The EPA's premier lung research facility just shut down permanently, leaving scientists unable to study emerging respiratory threats like wildfire smoke.
The United States just lost its most important tool for understanding how air pollution affects our lungs. After 30 years of groundbreaking research, the Environmental Protection Agency's (EPA) Human Studies Facility at the University of North Carolina closed permanently on June 30, leaving scientists scrambling to study emerging respiratory threats at a critical moment.
What Made This Lab So Important?
The six-story facility housed nine specialized human exposure chambers that allowed researchers to prove direct cause-and-effect relationships between pollutants and health problems. "Without the facility, there will be no way to find out whether current air-quality standards are safe and protective," says Robert Devlin, a former senior EPA scientist who worked at the lab throughout its 30-year run.
The lab's work informed air-pollution policies not only in the United States but around the world. Its closure comes as nearly half of Americans now live with unsafe levels of air pollution, according to an April 2025 American Lung Association report.
Why Are Lung Health Threats Getting Worse?
Multiple emerging respiratory hazards are converging to create what experts call "a double whammy" for lung health.

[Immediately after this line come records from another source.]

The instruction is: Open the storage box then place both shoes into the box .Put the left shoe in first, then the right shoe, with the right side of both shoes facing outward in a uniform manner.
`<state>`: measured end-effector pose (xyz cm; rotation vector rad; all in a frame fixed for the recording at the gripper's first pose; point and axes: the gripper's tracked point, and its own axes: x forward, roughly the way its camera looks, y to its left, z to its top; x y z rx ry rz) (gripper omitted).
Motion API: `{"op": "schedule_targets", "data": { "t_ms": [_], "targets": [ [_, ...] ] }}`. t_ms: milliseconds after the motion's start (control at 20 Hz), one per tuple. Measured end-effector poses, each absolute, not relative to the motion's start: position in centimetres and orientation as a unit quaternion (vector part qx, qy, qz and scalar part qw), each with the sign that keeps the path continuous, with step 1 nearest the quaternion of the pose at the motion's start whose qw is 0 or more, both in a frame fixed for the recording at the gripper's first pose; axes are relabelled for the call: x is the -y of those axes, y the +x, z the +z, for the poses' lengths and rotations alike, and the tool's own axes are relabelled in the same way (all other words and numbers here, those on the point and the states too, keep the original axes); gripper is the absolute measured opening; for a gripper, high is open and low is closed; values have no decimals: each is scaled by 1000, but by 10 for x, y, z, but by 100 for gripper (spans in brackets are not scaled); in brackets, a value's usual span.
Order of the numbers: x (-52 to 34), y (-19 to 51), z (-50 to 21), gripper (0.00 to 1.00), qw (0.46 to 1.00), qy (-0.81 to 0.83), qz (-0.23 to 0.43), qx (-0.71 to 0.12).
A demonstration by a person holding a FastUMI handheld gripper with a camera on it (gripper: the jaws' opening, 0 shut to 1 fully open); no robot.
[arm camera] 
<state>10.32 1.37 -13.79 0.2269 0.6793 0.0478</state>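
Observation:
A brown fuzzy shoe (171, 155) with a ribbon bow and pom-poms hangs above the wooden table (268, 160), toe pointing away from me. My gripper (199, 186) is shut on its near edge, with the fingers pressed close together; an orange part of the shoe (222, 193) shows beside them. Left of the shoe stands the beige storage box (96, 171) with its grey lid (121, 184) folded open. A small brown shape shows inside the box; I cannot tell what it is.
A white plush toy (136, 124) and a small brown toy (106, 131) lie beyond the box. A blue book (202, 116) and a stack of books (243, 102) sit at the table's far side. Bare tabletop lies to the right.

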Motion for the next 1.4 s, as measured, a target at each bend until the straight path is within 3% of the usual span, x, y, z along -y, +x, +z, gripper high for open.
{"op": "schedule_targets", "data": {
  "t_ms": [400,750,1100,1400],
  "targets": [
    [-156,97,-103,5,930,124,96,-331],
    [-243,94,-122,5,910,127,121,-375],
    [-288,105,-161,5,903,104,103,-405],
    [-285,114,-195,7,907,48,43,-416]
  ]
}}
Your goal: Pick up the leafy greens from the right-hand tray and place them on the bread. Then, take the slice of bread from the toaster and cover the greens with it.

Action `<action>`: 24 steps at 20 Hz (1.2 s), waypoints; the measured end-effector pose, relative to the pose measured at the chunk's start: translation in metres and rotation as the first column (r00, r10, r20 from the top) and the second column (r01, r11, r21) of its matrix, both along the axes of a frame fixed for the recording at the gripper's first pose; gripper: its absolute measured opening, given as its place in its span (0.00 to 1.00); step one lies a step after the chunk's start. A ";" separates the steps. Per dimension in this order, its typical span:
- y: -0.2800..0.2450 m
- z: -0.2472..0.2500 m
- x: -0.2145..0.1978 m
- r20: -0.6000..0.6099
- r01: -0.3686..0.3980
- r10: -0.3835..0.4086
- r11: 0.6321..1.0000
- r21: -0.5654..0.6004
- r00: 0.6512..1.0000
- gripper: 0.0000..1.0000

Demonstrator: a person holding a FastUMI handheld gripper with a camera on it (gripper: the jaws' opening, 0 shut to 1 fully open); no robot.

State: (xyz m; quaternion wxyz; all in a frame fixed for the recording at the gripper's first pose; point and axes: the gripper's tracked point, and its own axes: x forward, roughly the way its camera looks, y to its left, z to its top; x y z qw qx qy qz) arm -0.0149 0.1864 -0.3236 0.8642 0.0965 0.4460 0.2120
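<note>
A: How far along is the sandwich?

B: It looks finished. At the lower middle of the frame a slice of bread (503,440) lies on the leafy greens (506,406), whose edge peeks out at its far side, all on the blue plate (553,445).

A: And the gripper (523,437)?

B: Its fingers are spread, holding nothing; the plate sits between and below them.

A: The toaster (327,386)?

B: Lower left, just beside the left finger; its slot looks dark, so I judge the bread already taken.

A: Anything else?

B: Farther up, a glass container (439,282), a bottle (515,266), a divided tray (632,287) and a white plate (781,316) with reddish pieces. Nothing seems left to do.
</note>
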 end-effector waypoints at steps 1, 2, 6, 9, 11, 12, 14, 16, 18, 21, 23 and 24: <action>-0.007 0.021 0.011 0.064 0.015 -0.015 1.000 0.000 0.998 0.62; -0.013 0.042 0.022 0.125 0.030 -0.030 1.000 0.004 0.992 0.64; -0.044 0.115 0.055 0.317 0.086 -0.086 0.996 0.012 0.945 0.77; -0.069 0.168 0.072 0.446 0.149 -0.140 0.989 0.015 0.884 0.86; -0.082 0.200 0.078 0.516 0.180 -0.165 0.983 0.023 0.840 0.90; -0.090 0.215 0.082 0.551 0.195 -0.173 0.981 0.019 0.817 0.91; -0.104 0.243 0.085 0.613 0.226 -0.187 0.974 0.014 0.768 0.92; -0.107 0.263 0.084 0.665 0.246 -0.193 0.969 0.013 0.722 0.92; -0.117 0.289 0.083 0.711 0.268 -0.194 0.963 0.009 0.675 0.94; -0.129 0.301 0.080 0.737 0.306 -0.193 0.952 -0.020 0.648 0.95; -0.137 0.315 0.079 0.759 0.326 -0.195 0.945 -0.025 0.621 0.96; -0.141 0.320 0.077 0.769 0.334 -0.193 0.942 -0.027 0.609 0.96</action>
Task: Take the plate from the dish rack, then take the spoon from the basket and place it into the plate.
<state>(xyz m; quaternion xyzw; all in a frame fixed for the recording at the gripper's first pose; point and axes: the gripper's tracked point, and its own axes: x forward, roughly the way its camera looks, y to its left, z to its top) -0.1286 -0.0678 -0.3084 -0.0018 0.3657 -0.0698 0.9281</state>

The frequency of large, destructive wildfires has more than doubled over the past two decades, with western United States and Canada seeing an 11-fold increase in extreme fires from 2003 to 2023.
The threats facing our respiratory systems include:
- Wildfire Smoke: A complex mixture of noxious gases, particulate matter, and toxic metals that varies based on fire temperature, vegetation type, and distance traveled
- Spore-Spread Fungal Diseases: Airborne pathogens that can lie dormant during dry spells then develop into dangerous molds
- Airborne Microplastics: Tiny plastic particles that can penetrate deep into lung tissue
- Combined Heat Stress: Extreme temperatures that worsen the effects of other respiratory irritants
What Do the Numbers Tell Us About Wildfire Impact?
Recent research reveals the staggering health toll of wildfire smoke. Exposure to particulate matter from Canada's 2023 wildfires alone killed an estimated 82,000 people worldwide, according to a September study led by Steven Davis, an Earth-system scientist at Stanford University.
Even more concerning, United States wildfires between 2011 and 2020 contributed to around 40,000 excess deaths from particulate-matter inhalation every year. By 2050, researchers anticipate this number will rise to 71,000 excess deaths annually.
"This is uncharted territory, and we're all trying to figure out the health effects," Davis explains. When his team calculated the economic impacts, they found that smoke exposure is "by far the single largest overall climate threat in the United States."
The closure of the Human Studies Facility isn't just about losing one lab—it represents a critical gap in our ability to understand and protect against these mounting respiratory threats. "We are losing the capabilities and infrastructure to prepare," says Ilona Jaspers, an inhalation toxicologist at UNC Chapel Hill.